Taiga trató de mover la pala, pero una gran fuerza se lo impidió.
—¡Peaceful Friday! —gritó el capitán al ver la figura del superhéroe agarrando la herramienta.
—Deteneos ahora mismo, alborotadores —les dijo.
—Eh, no, creo que ha habido un error —comenzó Rivas.
—Suelta eso ahora mismo, muchacho —le espetó Taiga—. A mí nadie me va agarrando las palas.
De un tirón Taiga arrancó la herramienta de las manos de su contrincante y comenzó a girarse describiendo un arco con la pala. No obstante, Peaceful Day lo estaba esperando y, lanzando una patada en dirección contraria, arrebató la pala de las manos del sargento.
—Has cometido un error, chico, me has liberado los puños —espetó Taiga devolviéndole un derechazo—. Son lo mejor para pelear contra becerros como tú.
Peaceful Friday dio un paso atrás y sacudió la cabeza antes de lanzarse de nuevo sobre Taiga y los dos hombres se enzarzaron a puñetazos.

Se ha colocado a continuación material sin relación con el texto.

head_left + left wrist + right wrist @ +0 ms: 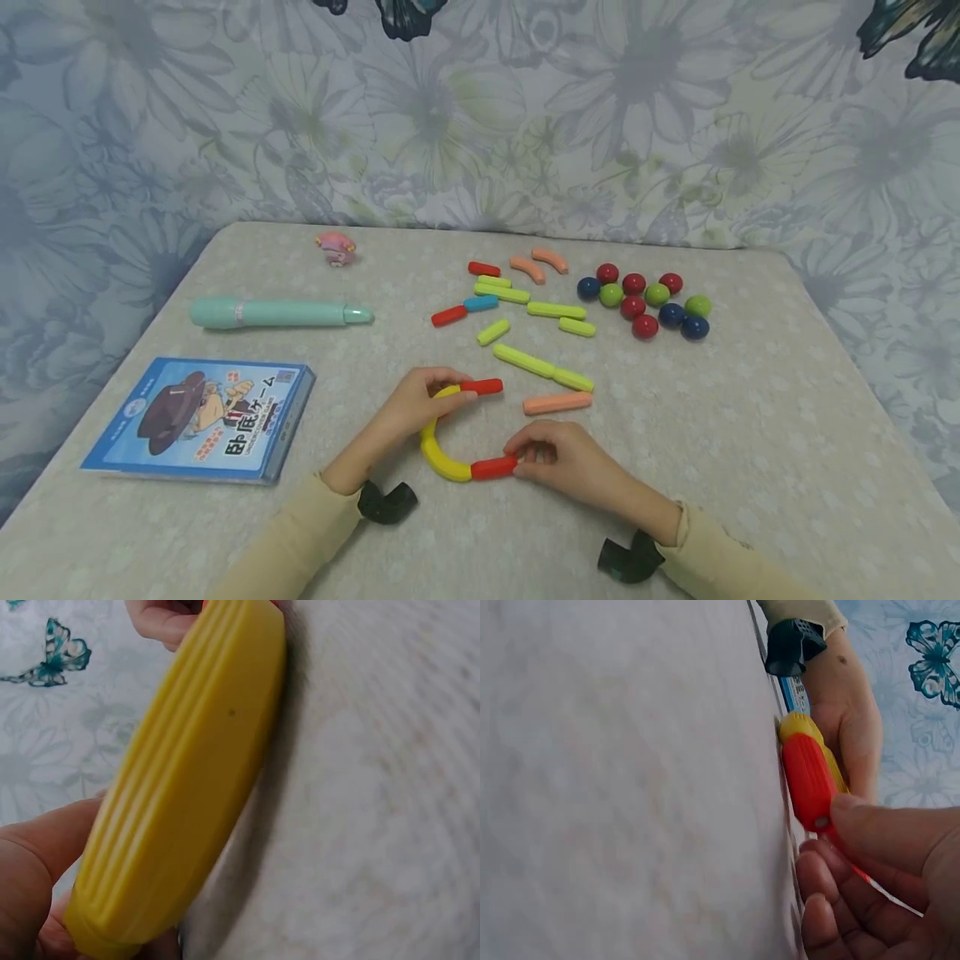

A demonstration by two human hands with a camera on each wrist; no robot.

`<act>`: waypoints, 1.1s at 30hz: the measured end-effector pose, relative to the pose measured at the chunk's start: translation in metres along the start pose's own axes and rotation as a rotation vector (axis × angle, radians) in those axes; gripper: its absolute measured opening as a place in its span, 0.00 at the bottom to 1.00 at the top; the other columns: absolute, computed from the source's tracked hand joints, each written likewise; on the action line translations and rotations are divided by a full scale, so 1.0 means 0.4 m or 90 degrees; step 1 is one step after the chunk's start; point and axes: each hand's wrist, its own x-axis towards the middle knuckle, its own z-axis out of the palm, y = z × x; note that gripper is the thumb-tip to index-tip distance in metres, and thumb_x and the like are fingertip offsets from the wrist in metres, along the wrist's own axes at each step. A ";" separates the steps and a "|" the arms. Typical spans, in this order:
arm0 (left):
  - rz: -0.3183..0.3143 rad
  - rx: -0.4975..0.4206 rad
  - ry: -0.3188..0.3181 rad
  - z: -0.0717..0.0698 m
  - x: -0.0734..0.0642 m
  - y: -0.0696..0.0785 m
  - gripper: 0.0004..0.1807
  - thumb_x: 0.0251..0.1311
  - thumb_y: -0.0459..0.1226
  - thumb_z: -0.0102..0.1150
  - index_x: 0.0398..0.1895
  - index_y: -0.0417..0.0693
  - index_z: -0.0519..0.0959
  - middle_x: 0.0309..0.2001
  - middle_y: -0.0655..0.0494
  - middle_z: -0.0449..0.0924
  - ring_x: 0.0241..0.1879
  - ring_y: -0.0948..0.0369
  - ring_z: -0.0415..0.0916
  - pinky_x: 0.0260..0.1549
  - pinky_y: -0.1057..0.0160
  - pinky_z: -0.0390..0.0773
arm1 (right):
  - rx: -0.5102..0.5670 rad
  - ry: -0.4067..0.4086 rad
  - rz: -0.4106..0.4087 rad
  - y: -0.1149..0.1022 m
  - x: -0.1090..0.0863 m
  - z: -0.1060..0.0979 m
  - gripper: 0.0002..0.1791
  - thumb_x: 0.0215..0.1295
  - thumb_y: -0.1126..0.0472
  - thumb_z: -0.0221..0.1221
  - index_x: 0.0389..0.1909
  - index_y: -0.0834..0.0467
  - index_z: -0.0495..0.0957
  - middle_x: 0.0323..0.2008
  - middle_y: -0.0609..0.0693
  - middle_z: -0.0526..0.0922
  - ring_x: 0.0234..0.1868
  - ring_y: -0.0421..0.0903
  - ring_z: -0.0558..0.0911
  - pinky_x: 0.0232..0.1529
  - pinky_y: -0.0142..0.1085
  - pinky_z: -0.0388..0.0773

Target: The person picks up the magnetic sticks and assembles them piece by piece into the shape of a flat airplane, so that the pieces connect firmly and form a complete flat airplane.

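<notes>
A U-shaped toy piece lies on the table, made of a yellow curve (442, 465) with a red stick at each end. My left hand (416, 408) grips its upper arm where yellow meets the upper red stick (483, 387). At the lower arm, the thumb and fingertips of my right hand (570, 460) pinch the free end of the lower red stick (492, 468). Ridges run along the yellow curve (180, 765) in the left wrist view. The right wrist view shows a small hole in the end of the red stick (808, 780).
Beyond the hands lie several green sticks (525, 362), an orange stick (557, 403) and a joined red-and-blue stick (450, 315). Coloured balls (633, 307) cluster at back right. Leftward are a blue box (202, 417), a mint tube (292, 313) and a pink figurine (337, 248).
</notes>
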 end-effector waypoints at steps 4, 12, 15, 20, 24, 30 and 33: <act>-0.008 -0.012 -0.002 -0.001 -0.005 -0.007 0.14 0.55 0.39 0.66 0.43 0.43 0.82 0.35 0.56 0.79 0.28 0.58 0.72 0.29 0.64 0.73 | 0.019 -0.007 0.001 -0.001 -0.003 -0.032 0.12 0.57 0.64 0.65 0.42 0.54 0.82 0.36 0.40 0.81 0.35 0.39 0.77 0.36 0.33 0.75; -0.016 -0.051 -0.009 0.000 -0.003 -0.017 0.16 0.54 0.39 0.67 0.43 0.39 0.82 0.36 0.53 0.79 0.27 0.59 0.74 0.29 0.66 0.76 | 0.048 0.134 0.028 0.031 0.038 -0.203 0.13 0.62 0.63 0.61 0.46 0.63 0.80 0.42 0.52 0.82 0.41 0.45 0.79 0.41 0.35 0.76; -0.016 -0.046 -0.010 0.003 -0.002 -0.018 0.16 0.54 0.39 0.67 0.43 0.39 0.82 0.35 0.53 0.79 0.26 0.59 0.73 0.28 0.67 0.75 | 0.056 0.235 0.068 0.073 0.058 -0.269 0.15 0.64 0.60 0.59 0.48 0.65 0.78 0.44 0.55 0.81 0.42 0.46 0.79 0.41 0.34 0.76; -0.022 -0.046 -0.019 0.008 -0.002 -0.021 0.16 0.54 0.40 0.67 0.44 0.41 0.82 0.36 0.54 0.79 0.26 0.59 0.74 0.28 0.67 0.75 | 0.033 0.396 0.178 0.141 0.051 -0.343 0.20 0.66 0.53 0.57 0.51 0.64 0.77 0.47 0.56 0.77 0.42 0.43 0.75 0.39 0.28 0.72; -0.015 -0.070 -0.028 0.006 -0.003 -0.018 0.16 0.54 0.39 0.67 0.44 0.39 0.81 0.38 0.52 0.80 0.29 0.58 0.77 0.32 0.64 0.77 | -0.006 0.467 0.220 0.183 0.027 -0.375 0.19 0.67 0.55 0.56 0.51 0.65 0.76 0.48 0.56 0.75 0.39 0.41 0.73 0.33 0.26 0.69; -0.015 -0.079 -0.027 -0.001 0.000 -0.015 0.16 0.54 0.38 0.66 0.44 0.38 0.81 0.39 0.52 0.79 0.29 0.58 0.77 0.33 0.63 0.77 | -0.097 0.392 0.249 0.214 0.017 -0.391 0.23 0.65 0.53 0.58 0.54 0.67 0.74 0.45 0.59 0.75 0.40 0.48 0.72 0.34 0.32 0.69; -0.020 -0.082 -0.028 -0.002 0.003 -0.014 0.16 0.54 0.38 0.67 0.44 0.38 0.81 0.39 0.52 0.79 0.30 0.58 0.77 0.34 0.64 0.77 | -0.155 0.350 0.255 0.217 0.021 -0.387 0.25 0.63 0.55 0.61 0.54 0.68 0.74 0.39 0.61 0.76 0.38 0.52 0.72 0.34 0.38 0.68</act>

A su alrededor, los clientes animaban a uno u a otro, apostaban caliguchis que bailan y además hacen café y se dejaban mantener a distancia de la reyerta por el capitán Rivas.
Después de un duro intercambio de golpes, ambos luchadores dieron un paso atrás, estudiándose el uno al otro.
—Eres bueno para ser un alborotador —admitió Peaceful Friday antes de escupir algo de sangre—: ¿cómo te llamas?
—Mozuelo, yo soy el sargento Taiga.
Peaceful Friday se quedó más tieso que con el más fuerte de los puñetazos que había recibido hasta ahora.
—¿Ese sargento Taiga?
—¿De cuántos has oído hablar, rapaz?
—Oh, señor, lo siento mucho, ¿dónde están mis modales?—respondió el superhéroe haciendo un saludo militar— Aprecio mucho su servicio combatiendo contra los monstruos de las alcantarillas.
—Déjate de saludos y de centellas, chico. Aún tenemos un conflicto que solucionar.
—¡Sí, señor!
El capitán Rivas los miró a ambos, mostrando una expresión a medio camino entre una sonrisa y una mueca de exasperación.